Gutierrez should live in district he reps
But congressman says new home is for wife, daughter
May 4, 2010
BY MARK BROWN Chicago Sun-Times Columnist
Congressman Luis Gutierrez was calm and composed when he returned my call Monday, which is not what I would have once expected on a day the Sun-Times carried a story zinging him over a real estate deal involving his daughter.
Gutierrez didn't think it should have been a story, didn't want to see his daughter put through the news media grinder.
But when an alderman who happens to be the congressman's political protege free-lances his own off-the-books affordable housing program and one of the reduced-cost units winds up in the hands of the congressman's daughter, who flips it a year later for a nice profit, well, that's a story.

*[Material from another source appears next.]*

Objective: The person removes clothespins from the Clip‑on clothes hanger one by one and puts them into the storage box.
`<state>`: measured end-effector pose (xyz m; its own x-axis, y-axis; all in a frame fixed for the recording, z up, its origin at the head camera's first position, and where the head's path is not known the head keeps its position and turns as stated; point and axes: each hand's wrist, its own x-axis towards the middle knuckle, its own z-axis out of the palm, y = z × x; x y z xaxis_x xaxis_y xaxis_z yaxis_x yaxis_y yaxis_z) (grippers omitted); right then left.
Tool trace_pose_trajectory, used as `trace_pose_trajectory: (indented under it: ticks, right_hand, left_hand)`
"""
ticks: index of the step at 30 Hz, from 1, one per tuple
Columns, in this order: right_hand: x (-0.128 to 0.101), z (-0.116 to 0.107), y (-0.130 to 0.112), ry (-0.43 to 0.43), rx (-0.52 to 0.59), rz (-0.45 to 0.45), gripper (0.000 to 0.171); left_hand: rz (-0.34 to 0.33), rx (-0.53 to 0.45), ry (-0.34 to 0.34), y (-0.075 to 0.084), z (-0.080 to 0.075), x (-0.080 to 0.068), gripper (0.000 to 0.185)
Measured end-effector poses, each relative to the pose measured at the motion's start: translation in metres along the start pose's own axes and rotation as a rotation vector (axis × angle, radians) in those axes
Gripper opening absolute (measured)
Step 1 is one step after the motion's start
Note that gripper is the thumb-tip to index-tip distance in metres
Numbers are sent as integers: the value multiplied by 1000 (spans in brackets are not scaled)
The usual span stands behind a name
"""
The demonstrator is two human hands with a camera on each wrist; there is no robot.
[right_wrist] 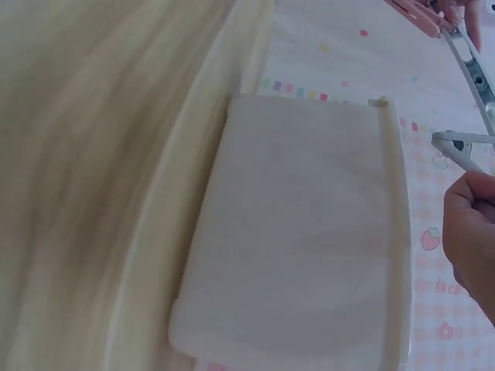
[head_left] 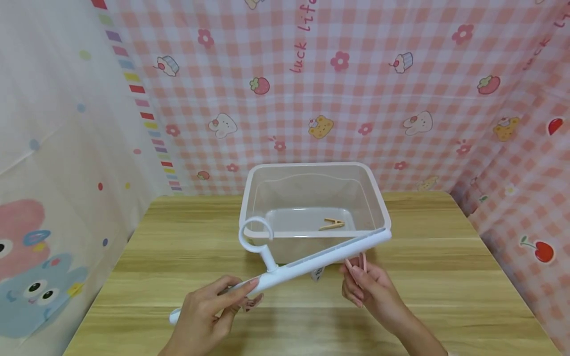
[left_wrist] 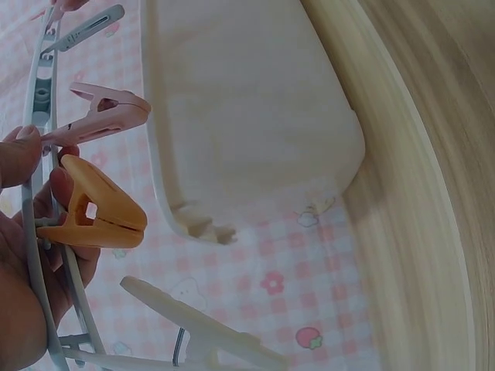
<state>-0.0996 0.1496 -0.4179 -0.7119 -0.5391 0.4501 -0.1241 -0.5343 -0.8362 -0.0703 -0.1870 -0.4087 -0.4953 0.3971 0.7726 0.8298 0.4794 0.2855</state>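
A pale blue-white clip hanger with a round hook is held tilted above the table, its right end higher. My left hand grips its bar left of the hook. Near the bar's right end, my right hand pinches a pink clothespin just below the bar; whether it is attached is hidden. Several clothespins hang from the bar. The left wrist view shows a grey clothespin, a pink one, an orange one near the left fingers, and a cream one.
Behind the hanger, a translucent plastic bin stands on the wooden table. One yellow-orange clothespin lies on its floor. Patterned curtains enclose the back and sides.
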Motion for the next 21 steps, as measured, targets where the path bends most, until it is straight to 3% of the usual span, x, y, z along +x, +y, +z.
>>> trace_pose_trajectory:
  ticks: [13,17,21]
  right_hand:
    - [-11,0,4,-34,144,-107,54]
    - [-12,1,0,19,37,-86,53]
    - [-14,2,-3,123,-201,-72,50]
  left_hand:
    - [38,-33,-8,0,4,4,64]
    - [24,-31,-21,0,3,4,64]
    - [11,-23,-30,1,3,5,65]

Still, it wasn't the story that prompted my call to Gutierrez.
What I wanted to learn more about was the little story off to the side, the one that said the congressman no longer lives in his own 4th Congressional District.
Now, it is not uncommon for someone to run for Congress from a district in which they do not live, and it is sometimes the case that an incumbent member of Congress will be displaced by redistricting. The only legal requirement is that they live in the state they represent, not the district.

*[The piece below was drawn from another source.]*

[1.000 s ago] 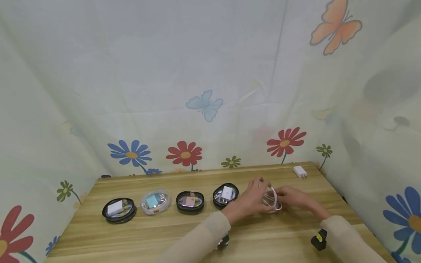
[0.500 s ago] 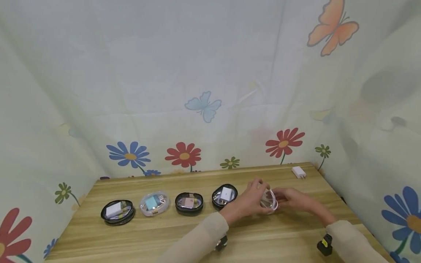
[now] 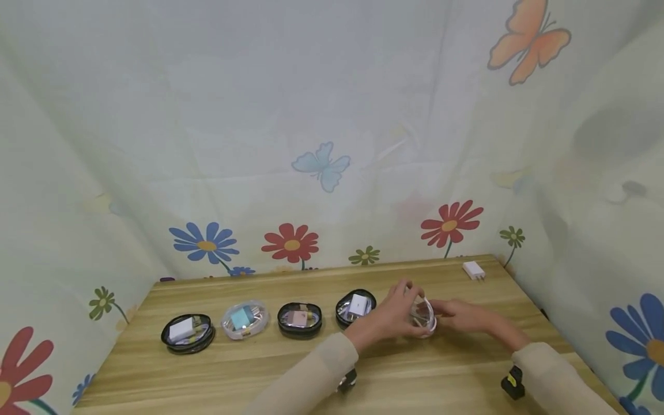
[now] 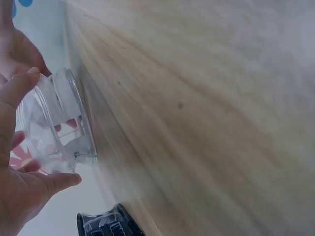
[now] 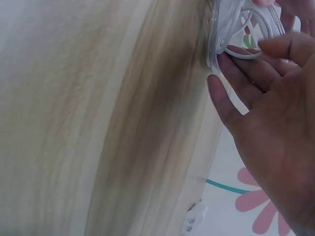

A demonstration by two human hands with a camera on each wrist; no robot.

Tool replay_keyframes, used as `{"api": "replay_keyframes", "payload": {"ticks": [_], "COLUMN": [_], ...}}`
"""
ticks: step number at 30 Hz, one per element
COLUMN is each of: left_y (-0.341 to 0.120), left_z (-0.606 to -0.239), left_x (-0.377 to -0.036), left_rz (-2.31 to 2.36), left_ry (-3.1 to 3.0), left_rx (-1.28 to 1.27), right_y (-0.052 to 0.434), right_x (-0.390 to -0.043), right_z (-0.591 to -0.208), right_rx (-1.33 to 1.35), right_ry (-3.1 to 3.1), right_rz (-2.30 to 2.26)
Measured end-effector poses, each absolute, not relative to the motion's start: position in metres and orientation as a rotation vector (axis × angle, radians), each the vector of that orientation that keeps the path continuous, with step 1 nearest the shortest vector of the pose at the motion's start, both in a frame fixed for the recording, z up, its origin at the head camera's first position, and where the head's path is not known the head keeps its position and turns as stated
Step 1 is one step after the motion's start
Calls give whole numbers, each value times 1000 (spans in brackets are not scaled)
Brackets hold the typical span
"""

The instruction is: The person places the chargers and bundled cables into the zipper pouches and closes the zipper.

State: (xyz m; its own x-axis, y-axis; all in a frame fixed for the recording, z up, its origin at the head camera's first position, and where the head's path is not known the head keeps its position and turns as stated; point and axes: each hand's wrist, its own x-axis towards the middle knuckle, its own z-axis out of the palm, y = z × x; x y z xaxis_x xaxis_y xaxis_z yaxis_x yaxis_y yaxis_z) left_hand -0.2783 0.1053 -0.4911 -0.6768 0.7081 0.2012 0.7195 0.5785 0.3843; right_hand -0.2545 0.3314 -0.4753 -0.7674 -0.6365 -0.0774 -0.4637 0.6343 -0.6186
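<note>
Near the right of the table, my left hand [image 3: 391, 311] grips a clear plastic case [image 4: 51, 115] by its sides, thumb and fingers spread around it. The case stands on edge, tilted, with its opening facing my right hand [image 3: 464, 317]. A white charging cable [image 5: 268, 22] is coiled into loops at that opening. In the right wrist view my right thumb and fingers pinch the loops against the case. How much of the coil sits inside cannot be told. The fingertips of my right hand are partly hidden behind the case in the head view.
Left of the hands stand several packed cases in a row: a black-rimmed one [image 3: 189, 347], a clear one [image 3: 263, 327] with a teal adapter, and black ones [image 3: 300, 332] with pink and white adapters. A white charger plug [image 3: 473, 270] lies at the back right of the wooden table.
The white cable loops that stuck out at the case's right side have moved in close against it. My right hand has shifted slightly; the left still holds the case in place.
</note>
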Motion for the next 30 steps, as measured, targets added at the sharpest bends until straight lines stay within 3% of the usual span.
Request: {"api": "replay_keyframes", "payload": {"ticks": [7, 17, 30], "left_y": [101, 98, 96], "left_z": [-487, -483, -482], "left_x": [-279, -279, -280], "left_rz": [-679, -645, -625], "left_ry": [-2823, -2832, -2827], "left_rx": [-1214, -1216, -1244], "right_y": [333, 341, 341], "right_x": [-243, -252, -255], "right_z": [-469, -472, -473], "right_rx": [-856, -1141, -1000], "right_ry": [2542, 2549, 2471], "right_rz": [-647, -542, -668]}}
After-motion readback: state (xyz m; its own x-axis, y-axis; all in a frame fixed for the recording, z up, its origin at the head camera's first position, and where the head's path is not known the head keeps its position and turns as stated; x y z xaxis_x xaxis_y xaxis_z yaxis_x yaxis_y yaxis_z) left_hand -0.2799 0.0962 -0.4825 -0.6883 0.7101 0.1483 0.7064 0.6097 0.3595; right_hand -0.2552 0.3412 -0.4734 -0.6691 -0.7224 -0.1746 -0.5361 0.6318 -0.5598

Even those elected from homes outside their district usually move into it later, although I've been reminded that Rep. Melissa Bean never has gotten around to doing so, and Rod Blagojevich survived a couple congressional elections before he saw fit to move into his district.
Just the same, you do not often see a congressman move out of his district, or at least not do so openly. It's considered an insult to the voters who elected them.
It's the sort of thing that a politician only does when they're feeling awfully smug about their re-election prospects -- or when they're not planning to run again.
It was the latter reasoning that Gutierrez said was actually on his mind when he first moved out of his district two years ago to a condo at 3963 W. Belmont. At the time, he had announced his plans to retire, and even at that, the condo was just barely outside the district by less than a block. Then Gutierrez had a change of heart and won re-election in 2008 from that address.
Now he's running yet one more time, and in the process moved just a few months ago even farther from his district to another home in the 5300 block of West Cullom near Portage Park -- which puts him about two miles from his closest constituent.
Don't forget that Gutierrez does not represent just any old congressional district.
The 4th District is one of the most bizarrely gerrymandered pieces of political real estate in the nation -- a C-shaped creation that cobbles together the Hispanic populations on the Northwest and Southwest sides by using the Tri-State Tollway and forest preserve property as the linkage.
All of this was done for the purpose of devising a super-majority Latino district that would allow that under-represented population to send one of its own to Washington.
Now the individual who first won that seat upon its creation in 1992 no longer feels an obligation to live among the people who elect him.
I don't like that, and I called Gutierrez to tell him so. "I've never hidden where I've lived," said Gutierrez, who to my knowledge is correct on that count, although heaven knows it has been hard to keep track of him through the years as he has bounced from place to place. Gutierrez has made a practice of rehabbing homes and flipping them, taking advantage of one of the few legal means for a congressman to earn outside income.
Even with this latest move, Gutierrez has yet to change his voter registration to reflect the Cullom address, which might have caused somebody to take notice.
Gutierrez said the move to Portage Park was prompted by his wife and daughter, who he said picked it out.
He said he felt they deserved their choice after years of living in homes based on his political needs. He said he travels a lot, even when not in Washington, because of his responsibilities as a national leader on immigration reform -- an issue on which we're on the same side, by the way.
"I wanted them to be safe. They felt safer together," he said. "This is a safe place. It's a very humble place. It's not an ostentatious place. It's a home, not an investment."
Gutierrez said he didn't mean to suggest that he couldn't find a safe place to live in his district, which is good, because some 650,000 people live there.
I've known Gutierrez since 1986, when Hispanics were given their first real voice in city politics with the creation of three new seats in the City Council, including his.
Around that time I wrote a story headlined something like, "Stemberk Found Living in Riverside," the typeface so large that you would have thought I'd discovered a Nazi war criminal instead of a white Chicago alderman who had grown tired of living among his Hispanic constituents. The story helped his Hispanic opponent, Jesus Garcia, go on to win.
If it was wrong for Stemberk, it's wrong for Gutierrez.